Alan Harrington

Personal information
- Full name: Alan Charles Harrington
- Date of birth: 17 November 1933
- Place of birth: Penarth, Wales
- Date of death: 23 December 2019 (aged 86)
- Position: Defender

Senior career*
- Years: Team / Apps / (Gls)
- 1951–1966: Cardiff City / 348 / (6)

International career
- 1956–1961: Wales / 11 / (0)

= Alan Harrington =

Welsh footballer (1933–2019)

Alan Charles Harrington (17 November 1933 – 23 December 2019) was a Welsh professional footballer and Wales international. Harrington played his entire professional career at Cardiff City where he is regarded as one of the club's all-time greats.

==Career==

Born in Penarth, Harrington joined Cardiff City from local side Cardiff Nomads in 1951. He made his debut midway through the following season in a 0–0 draw with Tottenham Hotspur.
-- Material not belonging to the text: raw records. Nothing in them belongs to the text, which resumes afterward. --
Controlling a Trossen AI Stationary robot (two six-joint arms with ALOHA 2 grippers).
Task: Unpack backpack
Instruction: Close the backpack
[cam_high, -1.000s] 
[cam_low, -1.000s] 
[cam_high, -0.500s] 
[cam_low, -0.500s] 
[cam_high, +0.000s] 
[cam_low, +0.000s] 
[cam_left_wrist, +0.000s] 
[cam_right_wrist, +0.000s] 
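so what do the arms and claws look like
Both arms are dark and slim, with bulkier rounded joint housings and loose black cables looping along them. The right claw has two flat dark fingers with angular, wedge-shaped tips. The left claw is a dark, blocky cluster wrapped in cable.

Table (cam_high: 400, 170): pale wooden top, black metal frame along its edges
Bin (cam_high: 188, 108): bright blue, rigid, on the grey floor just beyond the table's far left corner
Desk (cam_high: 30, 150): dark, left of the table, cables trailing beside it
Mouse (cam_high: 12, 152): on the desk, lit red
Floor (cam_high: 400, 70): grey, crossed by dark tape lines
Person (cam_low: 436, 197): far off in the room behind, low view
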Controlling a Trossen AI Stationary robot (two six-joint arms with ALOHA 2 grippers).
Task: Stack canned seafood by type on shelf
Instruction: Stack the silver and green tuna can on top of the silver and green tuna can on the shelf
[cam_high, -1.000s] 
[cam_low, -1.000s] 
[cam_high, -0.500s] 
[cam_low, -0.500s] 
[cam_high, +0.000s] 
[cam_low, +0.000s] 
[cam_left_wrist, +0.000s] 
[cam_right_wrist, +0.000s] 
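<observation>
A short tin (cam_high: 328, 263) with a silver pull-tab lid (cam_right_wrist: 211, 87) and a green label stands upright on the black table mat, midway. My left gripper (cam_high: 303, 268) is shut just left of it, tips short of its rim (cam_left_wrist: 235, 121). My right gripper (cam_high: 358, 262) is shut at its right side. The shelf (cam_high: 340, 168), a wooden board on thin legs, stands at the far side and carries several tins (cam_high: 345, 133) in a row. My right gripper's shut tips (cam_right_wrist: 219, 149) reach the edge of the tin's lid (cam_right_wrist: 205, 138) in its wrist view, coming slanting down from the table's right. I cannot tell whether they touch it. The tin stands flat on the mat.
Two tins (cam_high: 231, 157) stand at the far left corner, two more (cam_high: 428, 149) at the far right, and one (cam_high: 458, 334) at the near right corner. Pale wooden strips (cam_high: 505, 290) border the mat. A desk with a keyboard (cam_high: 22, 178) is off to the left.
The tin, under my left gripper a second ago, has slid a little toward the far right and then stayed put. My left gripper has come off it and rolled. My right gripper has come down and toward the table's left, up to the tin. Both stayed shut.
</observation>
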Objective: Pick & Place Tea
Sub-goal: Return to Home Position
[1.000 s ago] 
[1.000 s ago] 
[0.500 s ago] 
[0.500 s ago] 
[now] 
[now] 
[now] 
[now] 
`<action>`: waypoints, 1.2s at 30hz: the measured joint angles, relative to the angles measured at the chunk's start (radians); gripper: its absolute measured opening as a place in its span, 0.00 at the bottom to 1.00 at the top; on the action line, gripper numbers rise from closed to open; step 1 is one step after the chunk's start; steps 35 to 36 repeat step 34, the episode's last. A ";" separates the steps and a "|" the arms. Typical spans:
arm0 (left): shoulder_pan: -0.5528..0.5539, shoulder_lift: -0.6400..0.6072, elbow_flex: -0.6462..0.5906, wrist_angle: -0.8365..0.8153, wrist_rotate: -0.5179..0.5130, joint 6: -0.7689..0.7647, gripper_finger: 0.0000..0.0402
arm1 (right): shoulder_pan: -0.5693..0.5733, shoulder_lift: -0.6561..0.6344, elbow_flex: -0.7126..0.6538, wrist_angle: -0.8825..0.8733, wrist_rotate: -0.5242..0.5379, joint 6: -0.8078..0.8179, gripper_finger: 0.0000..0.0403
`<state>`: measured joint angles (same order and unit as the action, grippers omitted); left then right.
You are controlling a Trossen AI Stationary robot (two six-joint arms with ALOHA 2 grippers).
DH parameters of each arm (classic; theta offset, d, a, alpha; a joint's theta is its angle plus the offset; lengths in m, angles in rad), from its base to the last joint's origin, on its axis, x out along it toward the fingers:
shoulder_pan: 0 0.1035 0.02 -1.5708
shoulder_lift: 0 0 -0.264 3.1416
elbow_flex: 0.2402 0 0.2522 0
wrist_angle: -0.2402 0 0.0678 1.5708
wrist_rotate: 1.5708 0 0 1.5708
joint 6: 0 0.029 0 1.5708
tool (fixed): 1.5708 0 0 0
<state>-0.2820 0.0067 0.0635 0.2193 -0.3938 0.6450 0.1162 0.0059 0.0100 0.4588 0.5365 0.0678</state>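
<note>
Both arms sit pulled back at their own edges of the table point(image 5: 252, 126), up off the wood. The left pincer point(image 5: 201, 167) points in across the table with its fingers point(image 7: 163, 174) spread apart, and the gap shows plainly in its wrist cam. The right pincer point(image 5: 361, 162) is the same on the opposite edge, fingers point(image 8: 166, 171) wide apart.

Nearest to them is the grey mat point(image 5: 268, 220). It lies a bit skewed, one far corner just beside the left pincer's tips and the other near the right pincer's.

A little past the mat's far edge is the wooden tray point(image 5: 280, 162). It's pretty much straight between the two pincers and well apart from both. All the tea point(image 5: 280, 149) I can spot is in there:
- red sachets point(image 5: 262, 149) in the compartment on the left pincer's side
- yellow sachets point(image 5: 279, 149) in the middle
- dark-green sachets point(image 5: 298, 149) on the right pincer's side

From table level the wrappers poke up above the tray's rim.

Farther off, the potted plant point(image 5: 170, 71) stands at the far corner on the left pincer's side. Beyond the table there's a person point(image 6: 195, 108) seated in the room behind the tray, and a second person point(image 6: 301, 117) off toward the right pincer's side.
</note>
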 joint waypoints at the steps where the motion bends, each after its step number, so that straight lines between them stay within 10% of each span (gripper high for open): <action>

He went on to hold a position in the first-team squad for the next twelve years, although he missed the entire 1963–64 season due to a broken leg.

He was forced to retire from playing after suffering a second broken leg during a 1–1 against Leyton Orient in January 1966. In later years, Harrington managed Barry Town, steering them to the Welsh Football League championship in 1982–83.

In November 2007 he was awarded an FAW merit award.